───── Extracted data ─────

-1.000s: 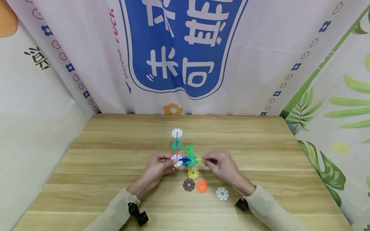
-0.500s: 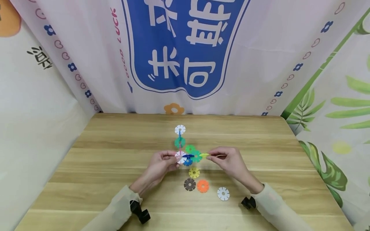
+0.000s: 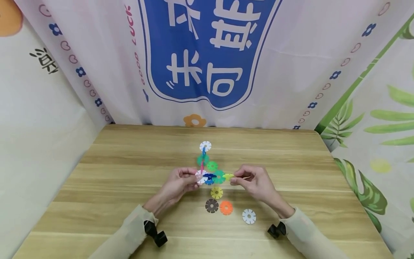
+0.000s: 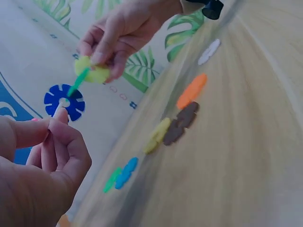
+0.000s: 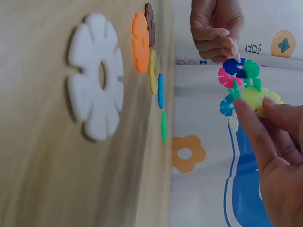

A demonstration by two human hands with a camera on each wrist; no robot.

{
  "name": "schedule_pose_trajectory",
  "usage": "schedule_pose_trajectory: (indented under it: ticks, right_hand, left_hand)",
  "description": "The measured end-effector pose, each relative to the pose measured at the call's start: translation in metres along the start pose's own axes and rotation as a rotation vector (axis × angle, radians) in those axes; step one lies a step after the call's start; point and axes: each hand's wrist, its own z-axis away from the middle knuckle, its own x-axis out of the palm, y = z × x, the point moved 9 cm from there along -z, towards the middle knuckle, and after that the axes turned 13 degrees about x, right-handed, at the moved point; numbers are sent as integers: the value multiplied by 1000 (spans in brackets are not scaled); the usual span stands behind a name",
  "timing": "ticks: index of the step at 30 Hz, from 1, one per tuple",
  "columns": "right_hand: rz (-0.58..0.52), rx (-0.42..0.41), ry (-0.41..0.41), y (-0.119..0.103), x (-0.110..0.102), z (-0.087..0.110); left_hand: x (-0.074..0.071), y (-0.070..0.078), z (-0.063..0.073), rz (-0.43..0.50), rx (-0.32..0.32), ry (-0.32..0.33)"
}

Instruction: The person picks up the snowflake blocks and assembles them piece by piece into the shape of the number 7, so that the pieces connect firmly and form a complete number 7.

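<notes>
My left hand (image 3: 181,183) pinches a white slotted disc (image 3: 199,177), part of a chain of plastic snowflake discs held up over the table. From it a dark blue disc (image 4: 65,102) leads right to a green disc (image 3: 219,176). A yellow disc (image 5: 254,100) stands at the green disc's right edge, pinched between thumb and fingers of my right hand (image 3: 255,180). Away from me, the chain's other branch runs through a pink disc (image 5: 228,76), a teal-green disc (image 3: 202,160) and a light blue disc (image 5: 226,107) to a white end disc (image 3: 205,145).
Loose discs lie flat on the wooden table (image 3: 129,201): light green (image 3: 212,166), blue (image 4: 126,173), yellow (image 3: 216,192), brown (image 3: 211,205), orange (image 3: 226,208) and white (image 3: 249,216). A printed curtain (image 3: 291,72) hangs behind the table's far edge.
Both hands and the chain have shifted slightly right. The right hand's yellow disc, edge-on earlier, now shows more of its face. The loose discs stay in place.
</notes>
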Motion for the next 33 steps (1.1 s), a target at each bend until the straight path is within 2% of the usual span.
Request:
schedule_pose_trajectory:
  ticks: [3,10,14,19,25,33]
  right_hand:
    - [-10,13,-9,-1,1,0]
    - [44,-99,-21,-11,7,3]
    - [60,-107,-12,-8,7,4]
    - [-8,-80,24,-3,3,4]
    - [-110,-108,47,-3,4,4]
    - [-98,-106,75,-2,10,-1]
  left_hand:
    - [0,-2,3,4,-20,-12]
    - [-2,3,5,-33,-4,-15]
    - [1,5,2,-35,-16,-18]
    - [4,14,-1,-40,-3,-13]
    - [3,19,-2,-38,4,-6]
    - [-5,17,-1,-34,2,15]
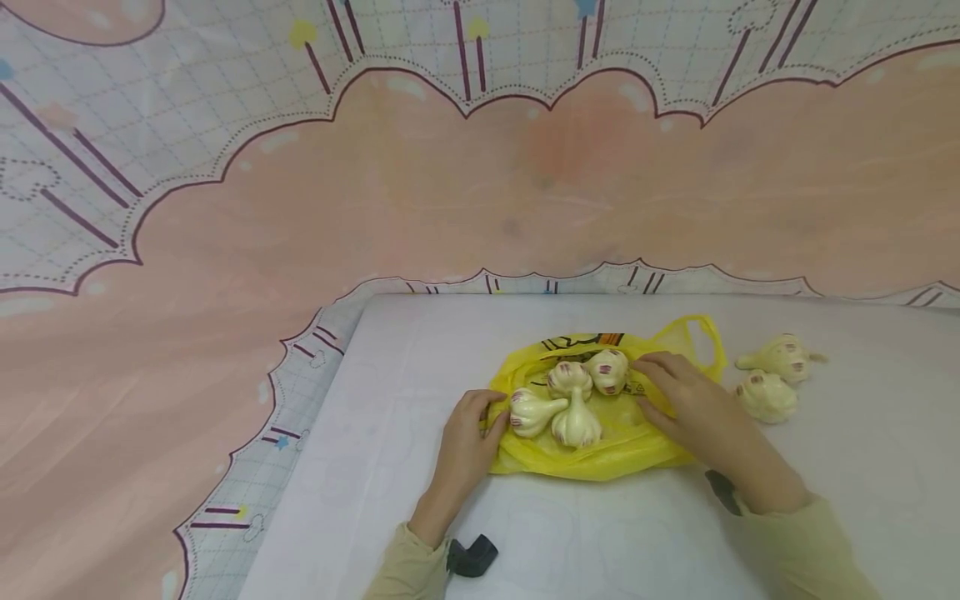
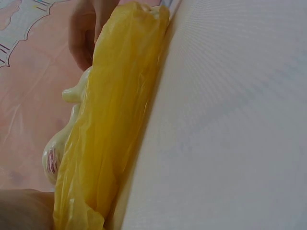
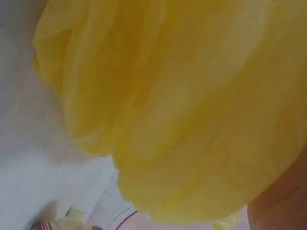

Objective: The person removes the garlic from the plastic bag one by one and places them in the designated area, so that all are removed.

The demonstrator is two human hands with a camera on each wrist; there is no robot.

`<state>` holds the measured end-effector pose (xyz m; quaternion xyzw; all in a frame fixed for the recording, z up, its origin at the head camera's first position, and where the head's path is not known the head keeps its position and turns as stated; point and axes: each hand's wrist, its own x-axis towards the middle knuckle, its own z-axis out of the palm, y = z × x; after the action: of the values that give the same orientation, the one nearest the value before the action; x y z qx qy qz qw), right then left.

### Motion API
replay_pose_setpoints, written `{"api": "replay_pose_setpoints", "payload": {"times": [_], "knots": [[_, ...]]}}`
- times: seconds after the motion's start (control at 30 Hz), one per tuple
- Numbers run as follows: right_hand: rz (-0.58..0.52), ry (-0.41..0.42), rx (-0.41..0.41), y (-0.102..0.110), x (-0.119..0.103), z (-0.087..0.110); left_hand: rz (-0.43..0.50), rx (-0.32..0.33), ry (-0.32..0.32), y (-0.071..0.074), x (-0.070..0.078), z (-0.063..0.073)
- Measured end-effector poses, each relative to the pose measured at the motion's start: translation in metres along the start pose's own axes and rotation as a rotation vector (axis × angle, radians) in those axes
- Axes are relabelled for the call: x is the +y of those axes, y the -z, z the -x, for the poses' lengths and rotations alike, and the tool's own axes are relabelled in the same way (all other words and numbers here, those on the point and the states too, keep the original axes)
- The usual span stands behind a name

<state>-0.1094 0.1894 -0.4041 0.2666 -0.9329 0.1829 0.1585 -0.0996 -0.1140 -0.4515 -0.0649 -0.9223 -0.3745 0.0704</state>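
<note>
A yellow plastic bag (image 1: 622, 454) lies on the table with its mouth spread, and several glossy garlic bulbs (image 1: 576, 427) sit clustered inside. My left hand (image 1: 468, 437) grips the bag's left rim, thumb and fingers bent over the edge beside the leftmost bulb. Over the right side of the mouth is my right hand (image 1: 697, 417), its fingertips near the upper-right bulb (image 1: 607, 372), thumb and fingers apart. In the left wrist view, the bag's side (image 2: 120, 105) hides part of the bulbs. Yellow plastic (image 3: 182, 110) fills most of the right wrist view.
Two more garlic bulbs (image 1: 767, 397) lie on the white table (image 1: 375, 417) to the right of the bag. One bag handle (image 1: 705, 333) stands up at its upper right. A patterned peach cloth (image 1: 450, 200) hangs behind and at the left.
</note>
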Motion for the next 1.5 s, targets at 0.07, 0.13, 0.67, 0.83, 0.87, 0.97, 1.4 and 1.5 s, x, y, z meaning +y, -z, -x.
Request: {"api": "replay_pose_setpoints", "payload": {"times": [0.07, 0.13, 0.67, 0.83, 0.87, 0.97, 1.4, 1.5], "knots": [[-0.011, 0.0, -0.008, -0.002, 0.0, -0.001, -0.005, 0.004, -0.007, 0.0, 0.0, 0.0], [-0.018, -0.004, -0.019, -0.004, 0.0, -0.003, -0.007, 0.008, -0.011, 0.0, 0.0, 0.001], [-0.065, 0.024, 0.0, -0.018, -0.002, -0.009, -0.014, 0.013, -0.026, 0.0, -0.001, 0.0], [-0.078, 0.025, 0.002, -0.021, -0.002, -0.01, -0.011, 0.011, -0.032, 0.001, 0.0, 0.001], [-0.079, 0.028, 0.001, -0.022, -0.002, -0.011, -0.011, 0.012, -0.034, 0.001, 0.0, 0.001], [-0.08, 0.032, -0.006, -0.023, -0.002, -0.012, -0.008, 0.014, -0.037, 0.001, 0.0, 0.001], [-0.087, 0.057, 0.006, -0.028, -0.001, -0.019, 0.005, 0.008, -0.024, 0.001, 0.001, 0.001], [-0.084, 0.068, 0.01, -0.028, -0.001, -0.021, 0.001, 0.009, -0.025, 0.002, 0.0, 0.001]]}}
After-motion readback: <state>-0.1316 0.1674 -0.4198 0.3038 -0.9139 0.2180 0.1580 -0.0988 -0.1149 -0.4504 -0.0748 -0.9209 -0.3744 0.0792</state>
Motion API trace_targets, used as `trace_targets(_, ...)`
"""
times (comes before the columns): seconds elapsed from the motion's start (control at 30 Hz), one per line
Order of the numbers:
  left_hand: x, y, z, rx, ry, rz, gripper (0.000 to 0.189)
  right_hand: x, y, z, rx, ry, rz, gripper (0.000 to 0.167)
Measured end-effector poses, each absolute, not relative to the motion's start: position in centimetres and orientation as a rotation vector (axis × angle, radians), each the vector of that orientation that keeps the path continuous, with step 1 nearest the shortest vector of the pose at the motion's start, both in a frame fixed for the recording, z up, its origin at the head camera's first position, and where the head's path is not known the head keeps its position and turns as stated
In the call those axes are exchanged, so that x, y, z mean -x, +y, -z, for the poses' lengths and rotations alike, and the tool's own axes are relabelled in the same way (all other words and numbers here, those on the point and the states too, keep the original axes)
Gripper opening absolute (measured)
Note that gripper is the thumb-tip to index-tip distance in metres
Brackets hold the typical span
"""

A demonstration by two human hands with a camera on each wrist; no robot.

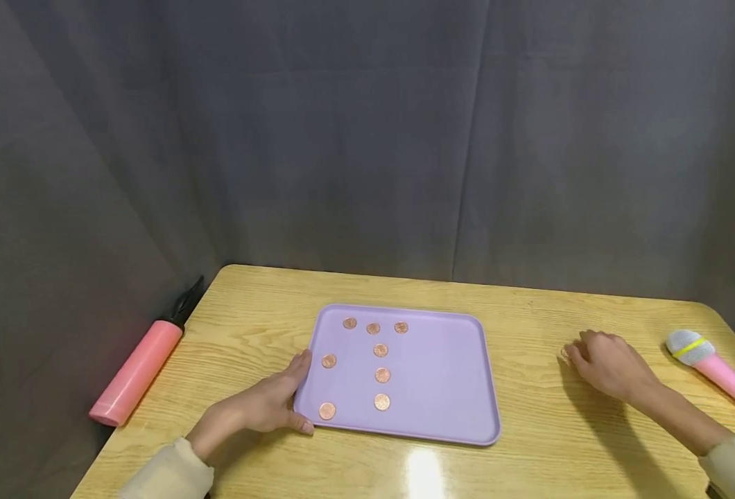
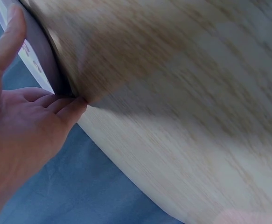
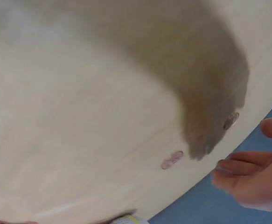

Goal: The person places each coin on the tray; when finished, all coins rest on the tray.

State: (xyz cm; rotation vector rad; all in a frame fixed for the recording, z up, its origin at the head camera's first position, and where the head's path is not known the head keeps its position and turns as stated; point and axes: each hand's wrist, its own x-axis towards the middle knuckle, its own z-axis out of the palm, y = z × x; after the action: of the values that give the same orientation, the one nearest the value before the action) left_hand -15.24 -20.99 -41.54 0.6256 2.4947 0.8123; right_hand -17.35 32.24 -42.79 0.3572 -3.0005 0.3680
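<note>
A shallow lilac tray (image 1: 436,374) lies on the table with several copper coins (image 1: 383,375) spread over its left half. Along the tray's left rim rests my left hand (image 1: 267,402), its thumb at the front left corner. The left wrist view shows that hand's fingers (image 2: 61,105) fairly straight against the tray's side. Right of the tray, my right hand (image 1: 611,364) hovers over the table, thumb apart from the loosely bent fingers and nothing visible between them. Two coins lie on the wood near it: one coin (image 3: 172,159) in the light, another coin (image 3: 231,120) in the hand's shadow.
A pink hand pump (image 1: 139,371) with a black nozzle lies along the table's left edge. At the right side is a pink toy microphone (image 1: 723,374) with a grey head. Dark curtain (image 1: 355,138) hangs behind the wooden table (image 1: 267,305).
</note>
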Motion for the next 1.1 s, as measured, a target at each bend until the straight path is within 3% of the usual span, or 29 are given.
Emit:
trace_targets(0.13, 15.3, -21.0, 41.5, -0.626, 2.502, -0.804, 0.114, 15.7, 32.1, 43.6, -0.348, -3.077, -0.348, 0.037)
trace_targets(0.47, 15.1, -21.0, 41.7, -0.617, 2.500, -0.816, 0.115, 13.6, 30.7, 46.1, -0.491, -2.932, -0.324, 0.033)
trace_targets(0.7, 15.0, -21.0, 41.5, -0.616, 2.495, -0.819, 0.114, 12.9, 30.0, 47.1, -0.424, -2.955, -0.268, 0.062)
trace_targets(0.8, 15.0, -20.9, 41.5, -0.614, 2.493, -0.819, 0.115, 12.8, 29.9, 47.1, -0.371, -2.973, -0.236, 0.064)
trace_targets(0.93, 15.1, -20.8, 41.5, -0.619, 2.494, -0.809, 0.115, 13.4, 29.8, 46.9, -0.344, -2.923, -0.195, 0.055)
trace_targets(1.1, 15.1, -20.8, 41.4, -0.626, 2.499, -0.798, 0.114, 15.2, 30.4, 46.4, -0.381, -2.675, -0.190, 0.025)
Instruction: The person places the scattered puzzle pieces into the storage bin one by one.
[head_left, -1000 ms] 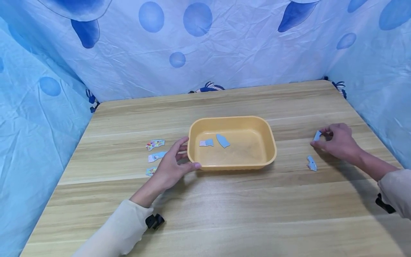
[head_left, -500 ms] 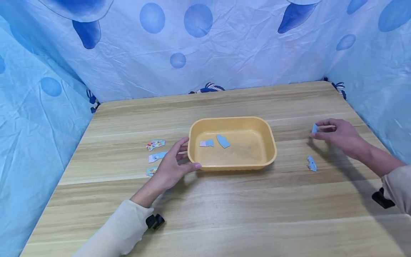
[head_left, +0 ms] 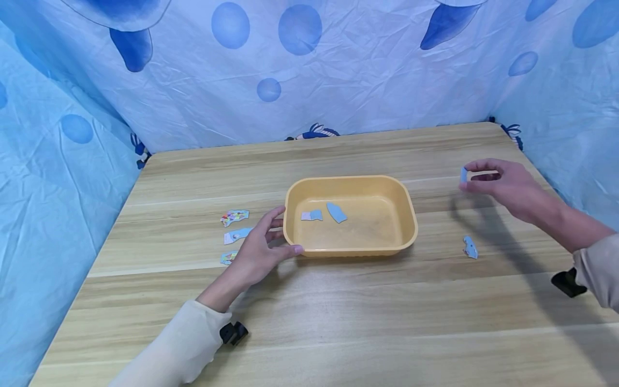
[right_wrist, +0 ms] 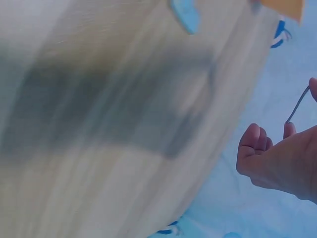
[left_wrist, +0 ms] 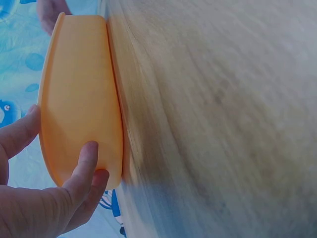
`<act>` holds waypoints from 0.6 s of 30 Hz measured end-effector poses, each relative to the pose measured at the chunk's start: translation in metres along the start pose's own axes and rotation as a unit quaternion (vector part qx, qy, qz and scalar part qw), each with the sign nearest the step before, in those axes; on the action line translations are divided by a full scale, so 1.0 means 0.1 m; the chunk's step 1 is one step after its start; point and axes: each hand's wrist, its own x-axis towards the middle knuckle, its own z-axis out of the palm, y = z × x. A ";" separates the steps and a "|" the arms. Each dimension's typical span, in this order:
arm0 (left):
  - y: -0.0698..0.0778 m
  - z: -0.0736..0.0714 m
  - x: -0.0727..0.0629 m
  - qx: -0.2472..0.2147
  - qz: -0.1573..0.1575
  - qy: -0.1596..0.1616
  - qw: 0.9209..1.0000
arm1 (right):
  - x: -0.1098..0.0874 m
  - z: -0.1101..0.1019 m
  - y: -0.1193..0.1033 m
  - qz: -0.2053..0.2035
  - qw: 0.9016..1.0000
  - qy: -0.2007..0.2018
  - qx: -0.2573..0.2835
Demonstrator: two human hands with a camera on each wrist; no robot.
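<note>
A yellow plastic basin (head_left: 355, 244) stands mid-table with two puzzle pieces inside: a pink-and-blue one (head_left: 311, 215) and a plain blue one (head_left: 336, 212). At its left end my left hand (head_left: 256, 252) holds it, thumb at the front rim and fingers against the outer wall (left_wrist: 81, 89). My right hand (head_left: 512, 188) is raised over the table's right side. Between thumb and fingertip it pinches a light-blue puzzle piece (head_left: 463, 176), seen edge-on as a thin strip (right_wrist: 298, 104) in the right wrist view. Another blue puzzle piece (head_left: 469, 247) lies below that hand.
Left of the basin, three puzzle pieces lie in a column: a multicoloured one (head_left: 235, 217), a blue-and-pink one (head_left: 236, 236) and one partly behind the left hand (head_left: 228, 258). Blue patterned cloth (head_left: 338, 86) surrounds the wooden table (head_left: 367, 317) at the back and sides.
My right hand has lifted the light-blue puzzle piece off the table, moving up and slightly left with it. My left hand and the basin have stayed in place.
</note>
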 end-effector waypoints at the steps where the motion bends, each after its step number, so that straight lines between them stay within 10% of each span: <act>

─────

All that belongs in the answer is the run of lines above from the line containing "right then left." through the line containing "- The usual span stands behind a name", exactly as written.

`<state>` holds the measured end-effector pose (xyz m; quaternion xyzw; all in a frame fixed for the recording, z up, its origin at the head camera's first position, and where the head's path is not known the head keeps its position and turns as stated; point and axes: each hand's wrist, its own x-axis towards the middle knuckle, its own z-axis out of the palm, y = z × x; after the action: of the values that give the same orientation, the one nearest the value before the action; x y z qx qy qz qw), right then left.

### Motion API
replay_pose_setpoints, written `{"api": "replay_pose_setpoints", "payload": {"times": [_], "knots": [[_, ...]]}}`
- times: seconds after the motion's start (control at 30 Hz), one per tuple
- Numbers run as follows: right_hand: rz (-0.58..0.52), ry (-0.41..0.42), rx (-0.41..0.41), y (-0.102..0.110), x (-0.119..0.103), z (-0.087..0.110); left_hand: rz (-0.43..0.50), rx (-0.32..0.33), ry (-0.32..0.32), y (-0.071..0.074), x (-0.070..0.078), z (-0.063..0.073)
- Measured end-effector poses, each relative to the pose measured at the motion's start: translation in metres along the start pose's own axes and rotation as a rotation vector (axis × angle, radians) in those axes
- Axes are relabelled for the call: x is the +y of those axes, y the -z, z the -x, for the poses' lengths and rotations alike, and the tool's own axes are relabelled in the same way (all other words and numbers here, those on the point and the states too, keep the original axes)
- The usual span stands behind a name

The exercise has been fully answered.